E kusura bakmayın bilmelidir.
Fark etmedi diyeceğim imkânsız, unuttu diyeceğim yine pek mümkün değil.
Yani olacak iş değil. Bence bir süre kırmızıyı andıracak hiçbir şey giymemeli Cumbul.
Yoksa işi zor.
En pik dönemde kampanya mı
Oteller sezonun en yüksek dönemine yaklaşırken bile kampanyalarına devam ediyormuş tatil bölgelerinde. 'Bir gece bizden' kampanyaları varmış. Benim bildiğim bu kampanyalar sezon başlamadan yapılır.
E şu dönemde bile oluyorsa demek ki bir yerde yanlış bir şeyler var.
Her otel için geçerli değil bu tabii ki.
Ama doluluk oranları düşük yerler var biliyorum.

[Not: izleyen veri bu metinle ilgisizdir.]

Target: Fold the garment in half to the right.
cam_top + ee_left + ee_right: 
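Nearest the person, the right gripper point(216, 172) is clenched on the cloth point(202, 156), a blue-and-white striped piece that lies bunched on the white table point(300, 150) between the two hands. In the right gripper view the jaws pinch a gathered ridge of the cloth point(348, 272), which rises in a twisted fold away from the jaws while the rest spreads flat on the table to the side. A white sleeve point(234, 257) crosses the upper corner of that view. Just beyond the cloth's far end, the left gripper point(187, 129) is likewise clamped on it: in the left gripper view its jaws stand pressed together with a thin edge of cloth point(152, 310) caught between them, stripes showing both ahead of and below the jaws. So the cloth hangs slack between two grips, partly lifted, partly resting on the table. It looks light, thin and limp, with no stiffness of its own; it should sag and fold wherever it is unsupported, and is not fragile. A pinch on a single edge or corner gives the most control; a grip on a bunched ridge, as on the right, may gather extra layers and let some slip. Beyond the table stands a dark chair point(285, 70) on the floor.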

Aynı şeyler plajlar içinde geçerli.
Bakıyorsun yandaki halk plajına, full...
Bakıyorsun bitişikteki giriş ücreti tavan, plajları ise boş.
Demek istiyorum ki bunu siz istediniz.
Anlarım kiramız yüksek, maliyetimiz tavan, çalışanlarımızın maaşları uçuk savunmasını...
Kısmen hak da veririm.
Ama bir şeyler yapmak, bir çözüm bulmak da gerekiyor.

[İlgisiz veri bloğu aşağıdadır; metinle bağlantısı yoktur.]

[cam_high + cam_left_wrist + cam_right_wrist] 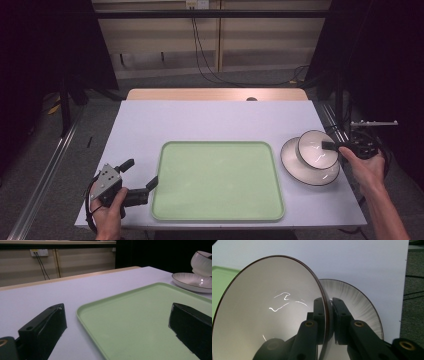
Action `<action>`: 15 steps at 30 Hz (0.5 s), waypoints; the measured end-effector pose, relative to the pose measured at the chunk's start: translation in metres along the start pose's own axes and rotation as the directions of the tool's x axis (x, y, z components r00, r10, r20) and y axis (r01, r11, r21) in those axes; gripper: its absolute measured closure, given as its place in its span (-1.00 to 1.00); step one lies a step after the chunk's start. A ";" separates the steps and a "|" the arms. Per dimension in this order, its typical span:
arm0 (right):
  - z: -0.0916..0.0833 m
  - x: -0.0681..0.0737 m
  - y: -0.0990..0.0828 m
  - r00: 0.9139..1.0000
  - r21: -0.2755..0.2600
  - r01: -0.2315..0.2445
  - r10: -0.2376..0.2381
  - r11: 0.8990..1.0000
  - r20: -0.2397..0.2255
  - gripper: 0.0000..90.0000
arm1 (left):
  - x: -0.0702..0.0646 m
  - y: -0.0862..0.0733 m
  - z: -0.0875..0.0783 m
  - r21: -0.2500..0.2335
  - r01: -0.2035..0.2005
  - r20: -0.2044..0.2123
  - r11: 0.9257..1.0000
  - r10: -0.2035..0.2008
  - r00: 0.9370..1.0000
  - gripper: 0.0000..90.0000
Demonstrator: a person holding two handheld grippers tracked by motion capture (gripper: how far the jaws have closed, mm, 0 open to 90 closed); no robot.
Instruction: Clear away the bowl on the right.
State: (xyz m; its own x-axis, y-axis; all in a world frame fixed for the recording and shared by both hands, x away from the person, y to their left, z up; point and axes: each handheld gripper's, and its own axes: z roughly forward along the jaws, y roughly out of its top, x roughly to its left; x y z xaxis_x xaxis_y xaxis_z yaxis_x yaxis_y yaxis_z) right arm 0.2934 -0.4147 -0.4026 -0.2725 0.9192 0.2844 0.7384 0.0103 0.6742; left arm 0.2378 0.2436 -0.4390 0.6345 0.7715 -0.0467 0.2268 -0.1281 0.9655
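A white bowl (316, 149) with a dark rim is held tilted above a white plate (291, 159) at the table's right side. My right gripper (332, 146) is shut on the bowl's rim, one jaw inside and one outside, as the right gripper view shows at the bowl (267, 315) and plate (357, 300). My left gripper (141, 176) stands open at the table's front left, its jaws straddling the left edge of a pale green tray (218, 180). In the left gripper view the tray (140, 315) lies bare ahead, with the bowl (202, 263) and plate (191, 282) far right.
The white table (210, 120) has a wooden strip along its far edge. Cables hang on the wall behind. Dark curtains stand at both sides, and metal rails run along the floor at left and right.
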 end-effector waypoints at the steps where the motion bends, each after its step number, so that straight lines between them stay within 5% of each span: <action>1: -0.001 0.003 0.002 1.000 -0.007 0.014 -0.014 1.000 -0.002 0.85 | 0.000 0.000 0.000 -0.001 0.002 -0.001 1.000 -0.002 1.000 -0.97; 15: -0.005 0.022 0.014 0.997 -0.028 0.051 -0.053 0.998 -0.062 0.85 | 0.001 0.000 0.002 0.004 0.003 0.000 1.000 -0.003 1.000 -0.97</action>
State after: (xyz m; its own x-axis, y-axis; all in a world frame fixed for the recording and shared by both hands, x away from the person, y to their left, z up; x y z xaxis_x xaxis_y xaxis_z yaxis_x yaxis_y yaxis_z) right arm 0.2952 -0.3962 -0.3834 -0.3489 0.8912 0.2898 0.7058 0.0464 0.7069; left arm 0.2397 0.2437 -0.4397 0.6342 0.7716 -0.0493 0.2314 -0.1286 0.9643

"Kiram yüksek ben de böyle bir politika izledim" deyip konunun kapatmayın..
Mesela restoran ve kulüpler için de geçerli benzer şeyler.
Her sene aynı hikâye.
Açıyorlar mekânlarını, sezon bitmeden kapatıp dönüyorlar yuvalarına.
Biz bıktık siz bıkmadınız.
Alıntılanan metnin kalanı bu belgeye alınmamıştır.